A ilha de Manhattan, que foi cenário do mais terrível atentado terrorista na história dos Estados Unidos, se mantinha ao amanhecer de ontem isolada do resto do mundo. Todos os túneis e pontes de acesso estavam fechados, com exceção do trânsito que sai de Manhattan. A polícia suspendeu também a circulação ao sul da rua 14, que atravessa Manhattan de leste a oeste e que se encontra a uns 3 km do bairro financeiro devastado.
O trânsito nos outros bairros de Nova York também estava afetado.
Nova York, uma cidade que se orgulha de nunca dormir, permaneceu ontem em recesso, devido ao fechamento da bolsa e das instituições financeiras, das escolas, dos tribunais e dos principais lugares frequentados pelos turistas, como o edifício Empire State.
As principais ruas de Manhattan, costumeiramente supermovimentadas, permaneciam desertas.

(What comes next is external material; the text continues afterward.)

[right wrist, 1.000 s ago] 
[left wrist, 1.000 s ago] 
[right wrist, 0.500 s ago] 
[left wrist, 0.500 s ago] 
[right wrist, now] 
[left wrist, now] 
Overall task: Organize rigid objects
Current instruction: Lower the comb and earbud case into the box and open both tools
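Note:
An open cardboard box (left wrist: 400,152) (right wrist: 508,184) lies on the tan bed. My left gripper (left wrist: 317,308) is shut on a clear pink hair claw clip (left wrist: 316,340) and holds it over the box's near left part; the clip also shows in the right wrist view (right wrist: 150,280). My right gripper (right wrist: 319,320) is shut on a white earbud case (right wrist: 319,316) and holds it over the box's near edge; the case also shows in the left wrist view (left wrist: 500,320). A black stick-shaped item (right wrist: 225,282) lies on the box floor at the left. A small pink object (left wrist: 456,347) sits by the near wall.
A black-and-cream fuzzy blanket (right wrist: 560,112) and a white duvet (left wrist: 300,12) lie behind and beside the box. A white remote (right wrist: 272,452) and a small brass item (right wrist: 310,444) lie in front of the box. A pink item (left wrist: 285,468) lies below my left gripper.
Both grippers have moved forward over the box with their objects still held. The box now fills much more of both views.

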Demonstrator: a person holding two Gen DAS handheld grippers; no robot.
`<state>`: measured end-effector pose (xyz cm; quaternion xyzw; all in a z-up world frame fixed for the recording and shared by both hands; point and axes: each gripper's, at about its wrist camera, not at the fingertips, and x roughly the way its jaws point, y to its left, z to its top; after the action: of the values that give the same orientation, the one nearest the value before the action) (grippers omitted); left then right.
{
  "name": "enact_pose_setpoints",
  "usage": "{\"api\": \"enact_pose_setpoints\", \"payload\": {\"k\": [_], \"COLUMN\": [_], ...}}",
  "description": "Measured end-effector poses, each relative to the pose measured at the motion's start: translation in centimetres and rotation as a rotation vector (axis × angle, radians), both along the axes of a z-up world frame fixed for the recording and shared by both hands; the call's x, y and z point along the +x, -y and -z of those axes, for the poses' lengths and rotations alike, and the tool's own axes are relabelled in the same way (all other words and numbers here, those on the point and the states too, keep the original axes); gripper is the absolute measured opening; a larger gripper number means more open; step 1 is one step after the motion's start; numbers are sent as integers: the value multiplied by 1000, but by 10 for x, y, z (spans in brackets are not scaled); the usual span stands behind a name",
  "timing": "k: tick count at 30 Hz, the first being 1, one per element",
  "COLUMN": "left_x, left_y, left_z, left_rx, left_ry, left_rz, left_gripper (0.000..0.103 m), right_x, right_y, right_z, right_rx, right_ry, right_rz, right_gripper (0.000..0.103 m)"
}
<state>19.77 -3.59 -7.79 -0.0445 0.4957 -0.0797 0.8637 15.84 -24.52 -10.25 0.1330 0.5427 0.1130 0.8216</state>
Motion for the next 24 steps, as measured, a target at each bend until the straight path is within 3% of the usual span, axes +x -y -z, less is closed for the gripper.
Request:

Também como uma consequência inesperada do isolamento de Manhattan, os nova-iorquinos se viram privados, ao menos nas primeiras horas, de jornais, tendo de contentar-se com as informações eletrônicas e os noticiários das emissoras de rádio e televisão.
Pentágono - O Pentágono voltou ao trabalho ontem, enquanto os bombeiros continuavam apagando o fogo restante no prédio danificado pelo avião de passageiros da American Airlines que se chocou contra parte do edifício.